What are the different types?

There are 3 different pelvis positions that can occur in conjunction with an Anterior pelvic shift:


  1. Posterior pelvic tilt (most common)
  2. Anterior pelvic tilt
  3. Neutral pelvis

1. Posterior pelvic tilt (+ Anterior shift)

(also known as “Sway back posture”)

Characteristics:

  • Ankles in dorsiflexion
  • Knees in hyperextension
  • Pelvis shifted forwards in front of ankles
  • Pelvis tilted backwards. (Posterior pelvic tilt)
  • Torso shifts rearwards
  • Upper lumbar flexion
  • Increase load on Thoracolumbar junction
  • Lower ribs depressed

“Where is the tension felt?”

As a response to the Anterior pelvic shift, the pelvis will tilt backwards (posterior pelvic tilt) and the torso shifts rearwards.

This will cause excessive tension in the lower glutes and upper lumbar spine.

 

2.  Anterior pelvic tilt (+ Anterior shift)

(also known as “Military posture”)

 

Characteristics:

  • Ankles in dorsiflexion
  • Fore foot loading
  • Pelvis shifted forwards in front of ankles
  • Pelvis tilted forwards. (Anterior pelvic tilt)
  • Prominent lumbar spine arch
  • Flared ribs

“Where is the tension felt?”

As a response to the Anterior pelvic shift, the lumbar spine will hyper extend to bring the center of mass over the base of support.

This will cause excessive tension in the lumbar spine.

3.  Neutral pelvis (+ Anterior shift)

Note: Since the femur (upper leg bone) is already angled forwards in an anterior pelvic shift, a neutral pelvis RELATIVE to the slanting femur would mean it would already appear with an anterior tilt.

 

Characteristics:

  • Ankles in dorsiflexion
  • Fore foot loading
  • Pelvis shifted forwards in front of ankles
  • Neutral pelvis (relative to femur)
  • Torso shift rearwards
  • Increased load of lumbar muscles.
  • Lower ribs flared

“Where is the tension felt?”

As a response to the Anterior pelvic shift, the torso shifts rearwards.

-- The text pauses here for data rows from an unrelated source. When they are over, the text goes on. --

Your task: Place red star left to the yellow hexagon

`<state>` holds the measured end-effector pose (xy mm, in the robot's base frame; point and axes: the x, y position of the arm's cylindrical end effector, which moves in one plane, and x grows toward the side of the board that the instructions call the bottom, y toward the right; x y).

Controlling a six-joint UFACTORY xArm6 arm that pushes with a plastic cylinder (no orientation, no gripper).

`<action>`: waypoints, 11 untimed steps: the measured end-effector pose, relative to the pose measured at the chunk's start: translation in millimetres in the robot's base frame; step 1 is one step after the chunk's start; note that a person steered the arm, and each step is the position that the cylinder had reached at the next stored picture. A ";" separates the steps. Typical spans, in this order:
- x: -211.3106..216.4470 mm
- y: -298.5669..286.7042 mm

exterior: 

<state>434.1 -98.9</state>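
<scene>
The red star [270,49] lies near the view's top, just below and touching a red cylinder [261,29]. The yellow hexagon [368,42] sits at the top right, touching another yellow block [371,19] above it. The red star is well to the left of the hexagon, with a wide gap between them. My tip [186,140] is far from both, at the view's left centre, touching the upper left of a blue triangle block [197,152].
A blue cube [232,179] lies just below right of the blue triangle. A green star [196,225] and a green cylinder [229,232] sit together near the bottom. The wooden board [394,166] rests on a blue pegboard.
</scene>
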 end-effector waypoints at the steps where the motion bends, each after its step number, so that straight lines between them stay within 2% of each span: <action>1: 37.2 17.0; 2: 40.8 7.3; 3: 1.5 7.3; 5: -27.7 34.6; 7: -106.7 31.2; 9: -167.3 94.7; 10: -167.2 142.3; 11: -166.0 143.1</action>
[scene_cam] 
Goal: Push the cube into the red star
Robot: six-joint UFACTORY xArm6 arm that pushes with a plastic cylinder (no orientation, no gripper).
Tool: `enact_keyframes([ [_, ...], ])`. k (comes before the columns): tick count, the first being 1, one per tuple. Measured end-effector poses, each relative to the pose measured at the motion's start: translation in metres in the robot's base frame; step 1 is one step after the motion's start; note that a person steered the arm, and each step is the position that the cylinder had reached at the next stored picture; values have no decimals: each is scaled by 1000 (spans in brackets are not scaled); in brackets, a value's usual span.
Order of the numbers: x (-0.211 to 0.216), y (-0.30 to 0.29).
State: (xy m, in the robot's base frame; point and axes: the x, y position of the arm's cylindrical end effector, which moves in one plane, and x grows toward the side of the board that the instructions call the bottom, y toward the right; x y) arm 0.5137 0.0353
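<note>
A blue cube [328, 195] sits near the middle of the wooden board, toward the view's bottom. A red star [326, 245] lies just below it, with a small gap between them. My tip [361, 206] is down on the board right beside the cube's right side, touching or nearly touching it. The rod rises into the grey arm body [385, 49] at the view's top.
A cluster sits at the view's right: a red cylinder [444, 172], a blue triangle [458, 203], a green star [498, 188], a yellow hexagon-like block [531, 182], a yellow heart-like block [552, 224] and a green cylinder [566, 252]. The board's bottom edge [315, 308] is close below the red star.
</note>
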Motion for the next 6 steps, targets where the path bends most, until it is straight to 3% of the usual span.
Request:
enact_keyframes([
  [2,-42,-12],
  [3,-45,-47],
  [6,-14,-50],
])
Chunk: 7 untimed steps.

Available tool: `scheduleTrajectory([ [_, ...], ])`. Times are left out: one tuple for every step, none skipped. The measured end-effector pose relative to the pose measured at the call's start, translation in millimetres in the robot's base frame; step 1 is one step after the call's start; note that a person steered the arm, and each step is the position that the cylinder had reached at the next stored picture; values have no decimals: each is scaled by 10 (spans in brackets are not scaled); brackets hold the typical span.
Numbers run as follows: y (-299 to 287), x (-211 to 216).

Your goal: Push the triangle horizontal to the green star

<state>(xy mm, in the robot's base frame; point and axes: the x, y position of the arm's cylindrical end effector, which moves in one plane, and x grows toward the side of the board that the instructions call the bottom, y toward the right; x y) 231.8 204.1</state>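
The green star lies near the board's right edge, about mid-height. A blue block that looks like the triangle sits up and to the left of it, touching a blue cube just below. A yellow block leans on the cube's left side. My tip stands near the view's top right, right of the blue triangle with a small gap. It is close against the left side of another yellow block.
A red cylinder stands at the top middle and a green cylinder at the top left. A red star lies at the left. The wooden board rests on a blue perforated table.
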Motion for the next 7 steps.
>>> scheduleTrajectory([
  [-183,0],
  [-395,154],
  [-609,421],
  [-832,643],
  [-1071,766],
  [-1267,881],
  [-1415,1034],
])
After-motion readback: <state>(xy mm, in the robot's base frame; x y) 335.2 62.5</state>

This will cause excessive tension in the lumbar spine.

 

 

 

How to tell which type you have:

Instructions:

Results:

  • Anterior pelvic tilt (Red) : The line will be significantly slanting forwards.
  • Neutral pelvis (Orange): The line will be moderately slanting forwards
  • Posterior pelvic tilt (Green): The line will be slanting backwards, horizontal or even slightly forwards. (depending on the degree of posterior tilt)

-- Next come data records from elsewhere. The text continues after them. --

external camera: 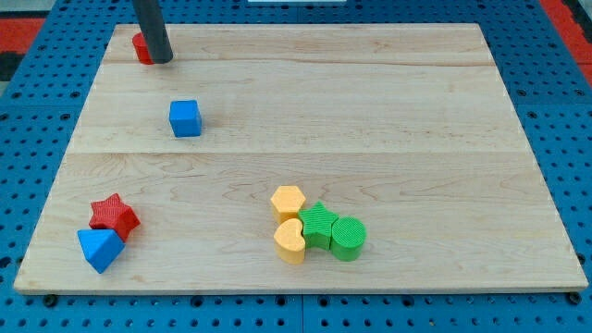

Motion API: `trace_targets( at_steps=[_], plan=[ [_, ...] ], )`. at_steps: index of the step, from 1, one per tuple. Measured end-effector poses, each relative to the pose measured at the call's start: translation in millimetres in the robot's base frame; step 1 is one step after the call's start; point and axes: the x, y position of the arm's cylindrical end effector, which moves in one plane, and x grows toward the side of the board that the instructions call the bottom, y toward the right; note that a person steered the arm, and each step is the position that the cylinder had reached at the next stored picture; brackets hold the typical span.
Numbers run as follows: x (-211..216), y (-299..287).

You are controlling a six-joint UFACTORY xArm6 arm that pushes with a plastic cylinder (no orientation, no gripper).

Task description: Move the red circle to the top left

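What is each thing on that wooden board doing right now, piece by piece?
my tip: down at the board's top left, against the red circle's right side.
red circle: top left corner, partly hidden.
blue cube: alone, upper left.
red star: touching blue triangle.
yellow hexagon, yellow heart, green star, green cylinder: clustered, bottom centre.

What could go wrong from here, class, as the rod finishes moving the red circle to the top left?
1. The red circle already sits close to the board edge at the view's top left; a further push might slide it off.
2. My tip hides most of the circle from its right, so contact cannot be confirmed.
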Motion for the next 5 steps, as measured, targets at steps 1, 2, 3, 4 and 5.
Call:
trace_targets(
  at_steps=[1,2,3,4,5],
  plan=[
    [10.2,-4.1],
    [19.4,-25.7],
    [11.3,-31.1],
    [-2.5,-31.1],
    [-12.5,-31.1]
  ],
)
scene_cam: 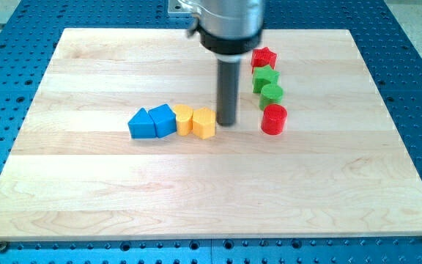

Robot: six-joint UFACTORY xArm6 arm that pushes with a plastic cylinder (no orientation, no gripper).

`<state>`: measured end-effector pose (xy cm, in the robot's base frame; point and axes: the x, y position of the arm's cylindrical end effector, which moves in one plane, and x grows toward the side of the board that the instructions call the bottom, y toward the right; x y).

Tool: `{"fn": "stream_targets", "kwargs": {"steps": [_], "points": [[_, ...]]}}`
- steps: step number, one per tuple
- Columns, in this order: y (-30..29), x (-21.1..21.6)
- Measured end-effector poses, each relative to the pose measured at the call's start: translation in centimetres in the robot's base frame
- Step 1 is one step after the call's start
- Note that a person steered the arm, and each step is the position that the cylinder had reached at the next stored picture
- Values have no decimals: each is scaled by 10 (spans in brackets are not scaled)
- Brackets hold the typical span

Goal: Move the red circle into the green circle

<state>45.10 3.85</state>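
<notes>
now my tip (227,122) rests just right of the yellow blocks (195,121), left of the red circle (274,119), which sits right of the desk (86,183) centre, about touching the green circle (271,94) behind it. judged best: come round its near side, then push gently toward the far edge. no jaws exist, only a rod. whether the circles already touch is hard to tell; the arm is cut off above.

Eight small coloured blocks sit on the pale wooden board (86,191), two of each colour.

Blue, two: a triangular block (141,125) and a blocky one (163,119).

Yellow, two: a rounded block (184,119) and a hexagonal one (204,123).

Green, two: a star (265,78) and a circle (271,95).

Red, two: a star (264,58) and a circle (274,119).
</notes>
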Motion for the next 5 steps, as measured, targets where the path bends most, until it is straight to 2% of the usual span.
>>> {"fn": "stream_targets", "kwargs": {"steps": [2, 3, 4, 5], "points": [[41, 62], [74, 66], [77, 51], [77, 11]]}}
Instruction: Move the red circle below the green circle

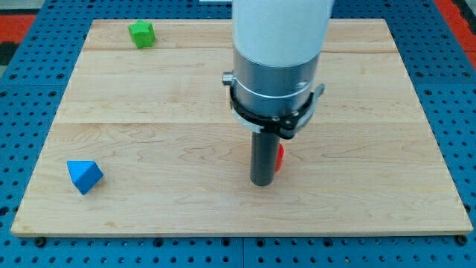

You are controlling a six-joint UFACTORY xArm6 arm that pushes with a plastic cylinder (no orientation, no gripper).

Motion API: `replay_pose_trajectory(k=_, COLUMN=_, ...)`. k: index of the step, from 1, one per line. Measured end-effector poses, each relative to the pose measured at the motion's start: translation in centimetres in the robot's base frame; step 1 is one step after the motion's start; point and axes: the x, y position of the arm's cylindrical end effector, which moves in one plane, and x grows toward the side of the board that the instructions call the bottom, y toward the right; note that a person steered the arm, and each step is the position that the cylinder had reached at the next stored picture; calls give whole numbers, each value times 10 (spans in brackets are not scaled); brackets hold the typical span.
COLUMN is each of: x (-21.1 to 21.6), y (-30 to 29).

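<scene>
My tip [262, 182] is down on the wooden board [223, 112], a bit right of the middle and toward the view's bottom. It's just a plain dark rod, matte and round, hanging off a shiny metal collar with a black clamp ring under a fat white arm [279, 30] housing. No jaws on it, so nothing to be apart or together; it's simply pressed up against the red block [280, 157], which sits at about 2 o'clock from the tip, touching the rod. The rod covers nearly all of it, only 1 thin red sliver shows, so I can't tell its shape.

The green block [141, 33] is way off at about 10 o'clock from the tip, near the board's top-left corner. It looks chunky and faceted with glossy sides, not obviously round from here. 1 blue block [84, 176], triangle-ish with sharp edges, sits at 9 o'clock near the bottom-left corner, well apart from everything.

The board is pale wood with visible grain and plank seams, lying on a blue pegboard surface [30, 112] with a dotted grid.
</scene>
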Motion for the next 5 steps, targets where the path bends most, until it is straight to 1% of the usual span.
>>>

Please note that this is an approximate method to determine the pelvic tilt as it is really dependent on the degree of forward lean.

Exercises to fix Anterior pelvic shift


Image courtesy of Master isolated images at FreeDigitalPhotos.net

 


Note: These exercises are to be conducted gently and pain-free. If you have any doubts, please feel free to contact me on the Facebook page.


 

Step 1: Release the Tibialis anterior

A tight and/or overactive tibialis anterior muscle will pull the shin bone forwards.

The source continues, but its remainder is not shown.